**Exercise prompt**
After finding the line containing "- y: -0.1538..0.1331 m" below, please output that line and each following one through the line containing "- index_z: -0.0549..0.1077", exactly as written.

**Provided entries**
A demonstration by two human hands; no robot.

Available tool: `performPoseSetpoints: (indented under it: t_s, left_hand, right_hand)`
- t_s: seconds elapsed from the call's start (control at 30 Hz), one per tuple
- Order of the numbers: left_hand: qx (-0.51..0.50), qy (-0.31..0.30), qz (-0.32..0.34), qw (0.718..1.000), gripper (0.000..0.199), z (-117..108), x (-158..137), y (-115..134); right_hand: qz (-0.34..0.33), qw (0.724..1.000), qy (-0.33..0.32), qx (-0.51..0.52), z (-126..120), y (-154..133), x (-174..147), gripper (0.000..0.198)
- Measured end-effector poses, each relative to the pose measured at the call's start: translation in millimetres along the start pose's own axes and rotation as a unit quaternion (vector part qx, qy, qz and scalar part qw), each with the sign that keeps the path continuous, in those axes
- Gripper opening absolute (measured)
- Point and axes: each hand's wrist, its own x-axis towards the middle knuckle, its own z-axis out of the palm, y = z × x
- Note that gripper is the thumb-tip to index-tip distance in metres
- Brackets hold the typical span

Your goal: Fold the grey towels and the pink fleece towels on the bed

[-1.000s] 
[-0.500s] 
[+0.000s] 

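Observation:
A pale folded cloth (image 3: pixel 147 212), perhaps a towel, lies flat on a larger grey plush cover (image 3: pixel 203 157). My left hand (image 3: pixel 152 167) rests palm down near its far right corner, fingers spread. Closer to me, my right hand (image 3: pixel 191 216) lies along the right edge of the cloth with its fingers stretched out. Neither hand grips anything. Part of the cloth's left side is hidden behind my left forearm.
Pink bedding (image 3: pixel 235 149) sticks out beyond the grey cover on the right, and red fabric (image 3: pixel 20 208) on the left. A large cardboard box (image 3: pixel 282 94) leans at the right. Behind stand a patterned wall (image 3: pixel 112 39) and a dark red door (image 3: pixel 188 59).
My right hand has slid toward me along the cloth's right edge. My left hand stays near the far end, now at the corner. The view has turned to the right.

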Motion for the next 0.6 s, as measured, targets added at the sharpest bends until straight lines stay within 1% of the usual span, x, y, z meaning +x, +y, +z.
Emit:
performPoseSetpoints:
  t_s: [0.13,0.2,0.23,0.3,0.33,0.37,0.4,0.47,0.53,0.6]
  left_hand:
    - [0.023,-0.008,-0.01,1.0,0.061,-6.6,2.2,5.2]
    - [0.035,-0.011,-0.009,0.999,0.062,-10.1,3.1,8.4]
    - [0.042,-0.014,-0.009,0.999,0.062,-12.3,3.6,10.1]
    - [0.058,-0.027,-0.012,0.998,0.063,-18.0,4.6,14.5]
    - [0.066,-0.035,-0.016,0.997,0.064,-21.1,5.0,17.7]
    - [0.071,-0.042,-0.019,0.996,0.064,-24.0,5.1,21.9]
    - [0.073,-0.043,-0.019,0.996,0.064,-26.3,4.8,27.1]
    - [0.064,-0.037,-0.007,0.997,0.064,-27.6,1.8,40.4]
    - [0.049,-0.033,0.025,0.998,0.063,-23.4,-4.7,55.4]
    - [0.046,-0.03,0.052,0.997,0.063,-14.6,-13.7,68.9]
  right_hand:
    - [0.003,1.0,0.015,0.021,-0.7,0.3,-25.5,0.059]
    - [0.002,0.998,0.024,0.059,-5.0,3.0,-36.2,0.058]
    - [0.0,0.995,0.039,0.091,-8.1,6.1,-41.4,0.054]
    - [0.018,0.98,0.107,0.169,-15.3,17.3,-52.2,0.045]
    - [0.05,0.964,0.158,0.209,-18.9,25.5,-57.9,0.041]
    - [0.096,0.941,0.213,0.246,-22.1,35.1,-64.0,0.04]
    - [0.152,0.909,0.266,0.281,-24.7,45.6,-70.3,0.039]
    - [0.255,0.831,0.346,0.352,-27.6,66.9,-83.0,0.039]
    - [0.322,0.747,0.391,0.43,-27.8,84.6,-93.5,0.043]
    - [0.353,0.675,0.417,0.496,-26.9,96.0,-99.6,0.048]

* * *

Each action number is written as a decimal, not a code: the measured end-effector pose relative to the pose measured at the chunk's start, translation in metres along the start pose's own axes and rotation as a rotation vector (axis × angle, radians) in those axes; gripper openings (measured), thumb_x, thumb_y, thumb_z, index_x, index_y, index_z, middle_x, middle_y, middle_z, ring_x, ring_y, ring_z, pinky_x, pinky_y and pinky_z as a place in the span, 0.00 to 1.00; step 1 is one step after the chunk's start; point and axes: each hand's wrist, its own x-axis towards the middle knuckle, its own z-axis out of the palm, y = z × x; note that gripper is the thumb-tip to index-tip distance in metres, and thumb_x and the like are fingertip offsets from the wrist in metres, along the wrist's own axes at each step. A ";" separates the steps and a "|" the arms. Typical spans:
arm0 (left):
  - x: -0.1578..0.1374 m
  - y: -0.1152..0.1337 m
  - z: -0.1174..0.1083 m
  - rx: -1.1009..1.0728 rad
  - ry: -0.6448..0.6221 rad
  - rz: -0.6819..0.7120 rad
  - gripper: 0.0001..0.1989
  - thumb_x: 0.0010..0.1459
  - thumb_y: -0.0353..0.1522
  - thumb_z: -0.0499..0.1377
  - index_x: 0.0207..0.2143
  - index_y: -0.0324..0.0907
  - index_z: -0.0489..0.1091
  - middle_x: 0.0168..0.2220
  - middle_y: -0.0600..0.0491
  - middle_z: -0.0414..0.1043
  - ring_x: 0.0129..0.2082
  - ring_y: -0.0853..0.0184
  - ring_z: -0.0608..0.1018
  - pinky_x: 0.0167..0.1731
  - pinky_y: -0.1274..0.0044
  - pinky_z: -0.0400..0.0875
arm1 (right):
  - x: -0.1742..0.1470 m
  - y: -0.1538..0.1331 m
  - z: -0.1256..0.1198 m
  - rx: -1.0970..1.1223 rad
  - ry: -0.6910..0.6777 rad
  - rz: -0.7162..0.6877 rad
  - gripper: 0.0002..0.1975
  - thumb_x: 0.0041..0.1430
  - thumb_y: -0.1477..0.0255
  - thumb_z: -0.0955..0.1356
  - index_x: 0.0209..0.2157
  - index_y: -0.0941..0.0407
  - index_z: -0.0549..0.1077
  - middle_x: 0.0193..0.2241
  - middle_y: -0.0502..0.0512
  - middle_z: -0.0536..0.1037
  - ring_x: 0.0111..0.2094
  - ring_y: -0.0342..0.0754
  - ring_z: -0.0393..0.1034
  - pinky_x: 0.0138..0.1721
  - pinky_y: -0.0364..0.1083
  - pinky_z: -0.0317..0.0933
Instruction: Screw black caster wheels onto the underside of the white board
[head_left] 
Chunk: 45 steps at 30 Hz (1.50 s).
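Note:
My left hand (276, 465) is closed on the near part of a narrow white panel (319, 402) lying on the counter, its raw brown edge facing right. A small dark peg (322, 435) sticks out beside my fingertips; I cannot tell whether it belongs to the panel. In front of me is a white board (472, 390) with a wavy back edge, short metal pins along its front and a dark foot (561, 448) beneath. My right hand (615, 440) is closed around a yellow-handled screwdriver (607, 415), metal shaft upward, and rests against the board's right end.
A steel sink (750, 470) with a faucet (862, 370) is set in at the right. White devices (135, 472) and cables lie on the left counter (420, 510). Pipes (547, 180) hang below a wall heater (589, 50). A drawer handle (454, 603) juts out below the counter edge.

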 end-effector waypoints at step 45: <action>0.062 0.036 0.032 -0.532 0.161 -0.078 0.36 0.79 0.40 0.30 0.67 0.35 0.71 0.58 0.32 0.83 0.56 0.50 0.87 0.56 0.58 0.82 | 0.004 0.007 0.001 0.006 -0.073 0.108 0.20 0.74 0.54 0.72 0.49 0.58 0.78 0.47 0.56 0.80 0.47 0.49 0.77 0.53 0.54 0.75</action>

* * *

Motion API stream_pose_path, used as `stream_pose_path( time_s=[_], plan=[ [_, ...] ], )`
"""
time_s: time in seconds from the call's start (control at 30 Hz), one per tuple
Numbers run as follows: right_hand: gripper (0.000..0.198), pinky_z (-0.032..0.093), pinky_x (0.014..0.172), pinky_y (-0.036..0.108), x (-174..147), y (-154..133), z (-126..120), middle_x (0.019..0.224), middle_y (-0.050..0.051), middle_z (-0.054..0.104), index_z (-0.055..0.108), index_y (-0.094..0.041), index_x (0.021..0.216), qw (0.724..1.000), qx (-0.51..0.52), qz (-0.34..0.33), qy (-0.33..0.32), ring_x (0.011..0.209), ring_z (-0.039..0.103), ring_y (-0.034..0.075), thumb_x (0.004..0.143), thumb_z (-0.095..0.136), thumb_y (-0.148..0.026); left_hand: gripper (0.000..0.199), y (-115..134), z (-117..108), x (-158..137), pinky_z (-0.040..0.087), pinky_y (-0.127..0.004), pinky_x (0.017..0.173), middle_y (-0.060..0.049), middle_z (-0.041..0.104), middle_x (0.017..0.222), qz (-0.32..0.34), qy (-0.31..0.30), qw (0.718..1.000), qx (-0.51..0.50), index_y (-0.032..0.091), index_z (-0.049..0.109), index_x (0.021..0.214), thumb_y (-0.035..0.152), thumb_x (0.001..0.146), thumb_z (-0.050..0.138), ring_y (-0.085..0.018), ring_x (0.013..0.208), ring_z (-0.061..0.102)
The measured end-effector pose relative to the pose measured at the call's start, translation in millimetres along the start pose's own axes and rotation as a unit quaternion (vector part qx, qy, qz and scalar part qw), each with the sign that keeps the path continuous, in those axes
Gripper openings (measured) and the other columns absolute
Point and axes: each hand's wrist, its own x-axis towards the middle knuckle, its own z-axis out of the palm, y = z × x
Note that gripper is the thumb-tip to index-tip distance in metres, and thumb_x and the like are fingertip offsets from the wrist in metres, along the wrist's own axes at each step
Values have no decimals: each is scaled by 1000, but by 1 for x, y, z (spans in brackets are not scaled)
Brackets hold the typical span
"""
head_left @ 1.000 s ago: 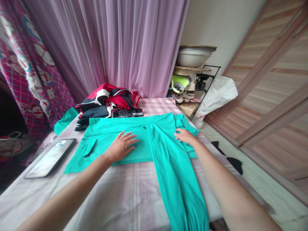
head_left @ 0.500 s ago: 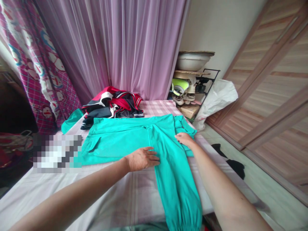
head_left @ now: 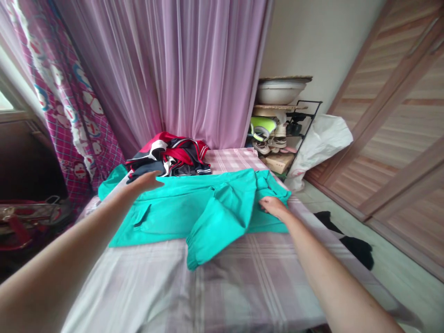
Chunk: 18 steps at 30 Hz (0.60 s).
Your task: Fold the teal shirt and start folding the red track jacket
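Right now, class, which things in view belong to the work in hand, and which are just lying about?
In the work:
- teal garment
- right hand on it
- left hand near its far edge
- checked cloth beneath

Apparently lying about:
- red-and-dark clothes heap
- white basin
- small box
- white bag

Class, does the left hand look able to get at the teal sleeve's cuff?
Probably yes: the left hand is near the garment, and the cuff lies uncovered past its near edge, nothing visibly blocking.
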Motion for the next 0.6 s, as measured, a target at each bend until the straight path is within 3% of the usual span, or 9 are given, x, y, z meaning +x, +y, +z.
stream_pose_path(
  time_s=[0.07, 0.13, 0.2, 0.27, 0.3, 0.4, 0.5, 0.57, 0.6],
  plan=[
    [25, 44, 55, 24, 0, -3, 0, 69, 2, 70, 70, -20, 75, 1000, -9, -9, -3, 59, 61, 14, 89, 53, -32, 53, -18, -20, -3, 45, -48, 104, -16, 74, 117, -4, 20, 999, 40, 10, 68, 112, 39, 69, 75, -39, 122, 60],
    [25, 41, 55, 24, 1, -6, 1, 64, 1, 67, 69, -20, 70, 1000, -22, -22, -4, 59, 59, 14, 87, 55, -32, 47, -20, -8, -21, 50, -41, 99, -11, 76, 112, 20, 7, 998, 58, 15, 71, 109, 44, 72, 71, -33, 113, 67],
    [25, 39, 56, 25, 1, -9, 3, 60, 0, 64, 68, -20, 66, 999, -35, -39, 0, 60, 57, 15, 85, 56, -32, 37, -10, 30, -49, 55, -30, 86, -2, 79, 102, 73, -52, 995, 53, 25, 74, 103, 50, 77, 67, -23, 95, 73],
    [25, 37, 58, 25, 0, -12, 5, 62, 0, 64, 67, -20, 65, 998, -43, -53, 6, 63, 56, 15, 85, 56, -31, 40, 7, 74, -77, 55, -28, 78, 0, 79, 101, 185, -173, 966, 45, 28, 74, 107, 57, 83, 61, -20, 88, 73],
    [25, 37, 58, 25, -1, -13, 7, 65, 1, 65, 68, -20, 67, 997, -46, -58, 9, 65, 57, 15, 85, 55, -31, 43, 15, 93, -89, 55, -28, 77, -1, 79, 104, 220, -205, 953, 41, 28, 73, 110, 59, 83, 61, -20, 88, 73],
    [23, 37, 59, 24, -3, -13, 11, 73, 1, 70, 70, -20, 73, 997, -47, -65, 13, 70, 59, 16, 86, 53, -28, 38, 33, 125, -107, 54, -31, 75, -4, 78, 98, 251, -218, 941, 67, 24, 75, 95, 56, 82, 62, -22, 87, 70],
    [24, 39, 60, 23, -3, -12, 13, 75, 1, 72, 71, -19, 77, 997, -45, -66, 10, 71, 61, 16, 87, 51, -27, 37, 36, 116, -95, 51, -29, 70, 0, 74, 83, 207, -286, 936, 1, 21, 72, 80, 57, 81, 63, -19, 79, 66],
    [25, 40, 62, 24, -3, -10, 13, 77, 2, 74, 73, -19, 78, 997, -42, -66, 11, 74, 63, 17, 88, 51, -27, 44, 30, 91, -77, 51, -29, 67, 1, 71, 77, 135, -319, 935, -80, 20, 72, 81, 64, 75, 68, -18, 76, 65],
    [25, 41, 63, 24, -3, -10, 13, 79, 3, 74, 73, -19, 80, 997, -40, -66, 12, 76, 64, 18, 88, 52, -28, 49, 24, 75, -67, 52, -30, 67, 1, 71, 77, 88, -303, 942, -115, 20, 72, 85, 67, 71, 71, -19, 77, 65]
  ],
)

**Solution**
  - y: -0.1538..0.1331 m
  - z: -0.1256..0.1198 m
  - rx: -1.0970..1.1223 rad
  - ry: -0.6910..0.6777 rad
  - rz: -0.7162..0.6877 rad
  - gripper: 0.0002..0.1975
  - thumb_x: 0.0041..0.1430
  - thumb_y: -0.1477..0.0255
  - thumb_z: -0.0955..0.1356
  - index_x: 0.0209..0.2157
  - index_y: -0.0941..0.0407
  - index_z: -0.0549..0.1077

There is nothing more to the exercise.